A Folha de São Paulo, na edição de 26 de setembro passado, noticia que o governo retirou do Supersimples as pessoas jurídicas criadas para substituir vínculos trabalhistas. Esse vínculo é chamado de ‘PJ assalariado’. A regra deixa claro que o Supersimples não se aplica a pessoas jurídicas não mantém vínculo com uma empresa contratante.

Diz a matéria que em 2012 e 2013, a Receita Federal identificou sonegação de quase R$ 30 bi por meio dessa manobra e o governo diz que quer conter essa sangria. Essa sonegação, segundo fontes do governo, afetou principalmente a Previdência Social.

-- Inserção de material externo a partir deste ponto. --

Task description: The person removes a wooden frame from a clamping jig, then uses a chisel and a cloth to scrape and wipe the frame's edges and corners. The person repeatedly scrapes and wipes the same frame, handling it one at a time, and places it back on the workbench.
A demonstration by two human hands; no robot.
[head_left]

A vantagem, nesses contratos, é muito maior para as empresas contratantes, já que economizam despesas com a contratação de um funcionário e o contratado via PJ perde todos os seus direitos sociais, trabalhistas e previdenciários, por ter um vínculo precário. “Essas contratações configuram uma relação comercial, sem custos trabalhistas para quem contrata”, diz a matéria.

O texto legal diz que serão excluídas as pessoas jurídicas que guardam com o contratante do serviço relação de “pessoalidade, subordinação e habitualidade”, características do vínculo trabalhista. “A contratante está sujeita a multa e pagamento da contribuição previdenciária em atraso.”

Quem se interessar pode ler a matéria na íntegra em http://www1.folha.uol.com.br/fsp/mercado/187595-governo-fecha-porta-para-pj-assalariado.shtml

Nosso comentário: a postura de nossas autoridades constituídas é questionável. Não querem coibir o assalto contra os direitos de quem trabalha. Apenas agem para engordar os cofres públicos, agravando os já excessivos agravos tributários.